Don’t believe the asteroids you see in the movies
You know the scene (glued to your seat, stuffing popcorn into your mouth): The hero of a science fiction movie has to drive his spaceship through a field of asteroids. Feels a bit like Bombay traffic. In a collision, the ship is destroyed and the story ends in tragedy. Don’t buy it: It’s just fiction (at least in our solar system). Yes, our solar system has an asteroid belt between Jupiter and Mars. However, the asteroids in orbit are not close to each other. There is an enormous expanse of space separating the asteroids. You’d more likely fall asleep than hit one by accident.
Which is the hottest planet?
Most people think the hottest planet in the Solar system is Mercury, only because it is the closest to the sun. Temperatures on Mercury vary hugely from a freezing -170 to a boiling +450 degrees celsius. Venus, the second closest to the sun, on the other hand, consistently reaches temperatures of +450 degrees celsius. Do you know why? It has something that Mercury (almost) lacks: an atmosphere to retain heat. The atmosphere of Venus is quite thick and thus able to absorb the heat generated by the sun.
Jupiter, the Earth’s guardian
Jupiter is the largest planet in the solar system. Scientists consider it to be the protector of planet Earth. Due to its large size (over 1,ooo times the volume of the earth) it has a strong gravitational pull. This acts as a protective barrier shielding Earth from space debris. Pulling towards itself dangerous objects, Jupiter is diverting these same residues from the Earth’s orbit. In the past, comets directed to the Earth were drawn to the gravitational field of Jupiter thus avoiding collision.

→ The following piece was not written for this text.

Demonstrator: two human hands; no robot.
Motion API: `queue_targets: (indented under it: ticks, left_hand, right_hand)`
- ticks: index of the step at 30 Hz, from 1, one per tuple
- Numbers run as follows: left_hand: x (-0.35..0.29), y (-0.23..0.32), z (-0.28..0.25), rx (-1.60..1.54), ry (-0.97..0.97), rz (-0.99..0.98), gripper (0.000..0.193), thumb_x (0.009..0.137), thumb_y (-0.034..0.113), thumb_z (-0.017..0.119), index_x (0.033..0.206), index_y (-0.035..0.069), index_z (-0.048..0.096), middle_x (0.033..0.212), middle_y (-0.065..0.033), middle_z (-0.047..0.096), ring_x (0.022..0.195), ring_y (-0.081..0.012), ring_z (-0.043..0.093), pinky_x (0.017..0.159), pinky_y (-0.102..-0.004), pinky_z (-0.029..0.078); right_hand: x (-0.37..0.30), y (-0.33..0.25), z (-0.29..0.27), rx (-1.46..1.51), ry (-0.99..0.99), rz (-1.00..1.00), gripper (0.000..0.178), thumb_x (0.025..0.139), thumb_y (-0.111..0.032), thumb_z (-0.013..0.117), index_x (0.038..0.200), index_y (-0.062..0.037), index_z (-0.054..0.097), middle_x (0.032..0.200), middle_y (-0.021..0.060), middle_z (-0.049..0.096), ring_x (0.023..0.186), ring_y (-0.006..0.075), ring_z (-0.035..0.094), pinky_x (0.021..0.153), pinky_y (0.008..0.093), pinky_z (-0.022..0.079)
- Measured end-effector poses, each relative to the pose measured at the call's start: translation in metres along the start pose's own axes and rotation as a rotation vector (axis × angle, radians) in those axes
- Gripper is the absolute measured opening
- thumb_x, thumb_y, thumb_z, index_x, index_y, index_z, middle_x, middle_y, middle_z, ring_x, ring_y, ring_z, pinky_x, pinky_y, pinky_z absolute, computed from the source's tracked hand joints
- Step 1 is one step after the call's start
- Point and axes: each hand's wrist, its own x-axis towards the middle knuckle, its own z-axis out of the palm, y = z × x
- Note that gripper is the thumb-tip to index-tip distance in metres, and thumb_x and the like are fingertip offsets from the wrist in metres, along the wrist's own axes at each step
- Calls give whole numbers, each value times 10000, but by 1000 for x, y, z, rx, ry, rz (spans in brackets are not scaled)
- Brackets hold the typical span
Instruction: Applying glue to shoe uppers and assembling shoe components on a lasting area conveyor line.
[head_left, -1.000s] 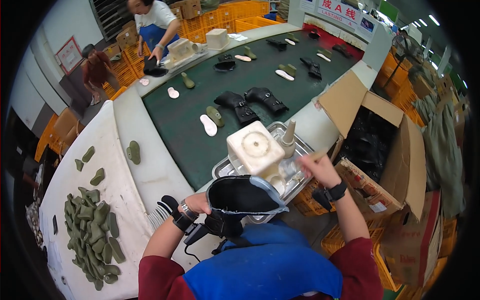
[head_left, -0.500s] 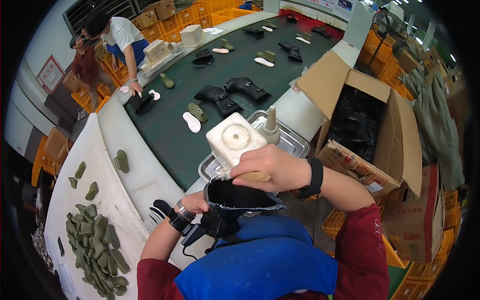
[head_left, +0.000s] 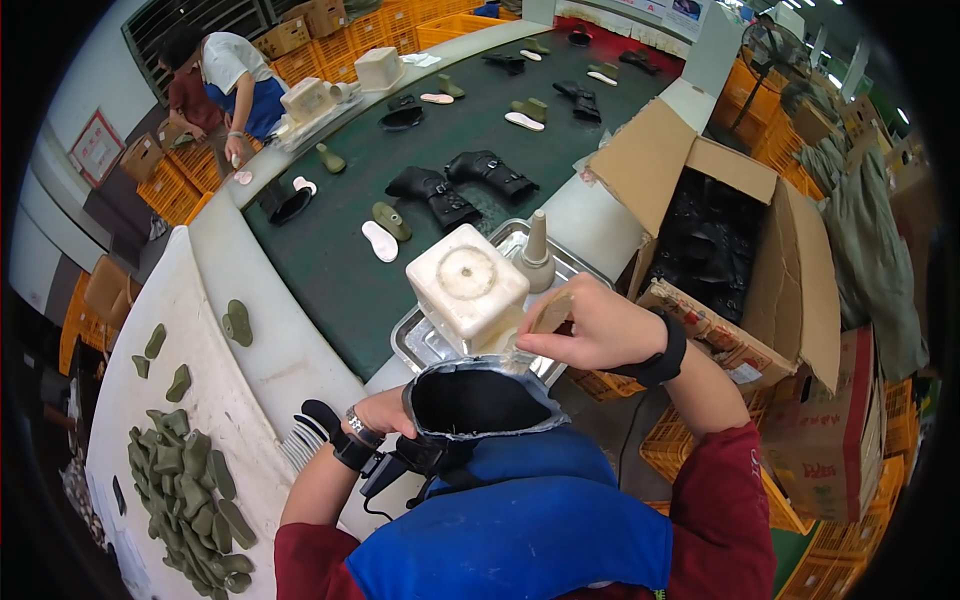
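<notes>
A black boot upper with a pale raw rim is held against my chest, its opening facing up. My left hand grips it from the left side, partly hidden behind it. Over the opening's right edge, my right hand is shut on a wooden-handled brush, its tip touching the rim. Just beyond stands a square whitish glue container in a metal tray, beside a cone-topped bottle.
A green conveyor belt carries black boots, insoles and heel pieces. An open cardboard box of black parts stands at right. Olive pieces lie on the white table at left. Another person works far left.
My right hand has swung from the tray's right side across the container and now sits lower, brush at the boot's rim. The view has shifted a little.
</notes>
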Motion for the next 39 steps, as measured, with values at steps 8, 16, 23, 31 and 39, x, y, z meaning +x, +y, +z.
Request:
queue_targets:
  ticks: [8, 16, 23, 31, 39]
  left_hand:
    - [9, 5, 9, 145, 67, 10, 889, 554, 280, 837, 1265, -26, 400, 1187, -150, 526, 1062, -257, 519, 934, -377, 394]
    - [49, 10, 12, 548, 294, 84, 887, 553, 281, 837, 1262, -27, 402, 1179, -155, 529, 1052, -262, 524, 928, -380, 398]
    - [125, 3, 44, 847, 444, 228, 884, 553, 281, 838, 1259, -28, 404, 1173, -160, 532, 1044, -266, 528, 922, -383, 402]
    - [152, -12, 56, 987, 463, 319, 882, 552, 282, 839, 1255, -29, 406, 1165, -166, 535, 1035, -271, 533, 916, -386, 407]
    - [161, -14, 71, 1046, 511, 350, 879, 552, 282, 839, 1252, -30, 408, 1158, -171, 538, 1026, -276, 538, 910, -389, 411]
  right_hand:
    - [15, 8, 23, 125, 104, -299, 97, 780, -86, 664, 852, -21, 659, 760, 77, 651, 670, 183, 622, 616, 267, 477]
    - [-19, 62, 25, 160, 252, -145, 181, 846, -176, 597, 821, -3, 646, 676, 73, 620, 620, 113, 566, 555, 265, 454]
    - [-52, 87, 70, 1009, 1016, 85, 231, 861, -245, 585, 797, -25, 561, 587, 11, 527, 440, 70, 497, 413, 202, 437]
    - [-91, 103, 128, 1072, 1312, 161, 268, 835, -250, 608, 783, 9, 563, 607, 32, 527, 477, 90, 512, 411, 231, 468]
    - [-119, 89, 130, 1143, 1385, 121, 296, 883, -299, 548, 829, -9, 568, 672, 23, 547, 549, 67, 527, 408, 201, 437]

One day with more than 1390 hours?
One day corresponds to one complete rotation of a planet around its own axis. The Earth’s rotation, for example, takes 24 hours to be completed. But this does not happen in all the other planets of the Solar system. One day on Venus, for example, has 243 days: Very, very long nights, and very, very long days. You can visualise the effect of it by thinking about the Arctic or Antarctica, where the sun stays below the horizon for the whole of winter so it’s night for many months. And here is next crazy thing: A “Venus day” is longer than a “Venus year” (i.e. the time it takes Venus to orbit around the sun). Interestingly, the shortest day, of just about 10 hours, is on Jupiter, which also has the largest surface area. You’d get dizzy at the speed of rotation…
A season with twenty years
Uranus has an orbital tilt of eighty-two degrees. What does this mean? It’s very easy to understand: Uranus is practically on its side as seen against the sun. As a result, a season on Uranus lasts about 20 years and causes all sorts of odd weather. For instance, in recent years Uranus went through a terrible and harsh winter. Until approximately 2025, the planet will enjoy a long spring and temperatures below zero. Of course, the Game of Thrones fans among you will immediately think “winter is coming”.
How many times would our Earth fit into the Sun?
The Sun is much, much larger than any of the planets surrounding it. It represents 99% of the mass of the entire solar system. Other planets, like Jupiter, make up the majority of the remaining 1%. In the scheme of things, our planet Earth is almost too small to notice. It would take 960,000 planets Earth to fill up the Sun.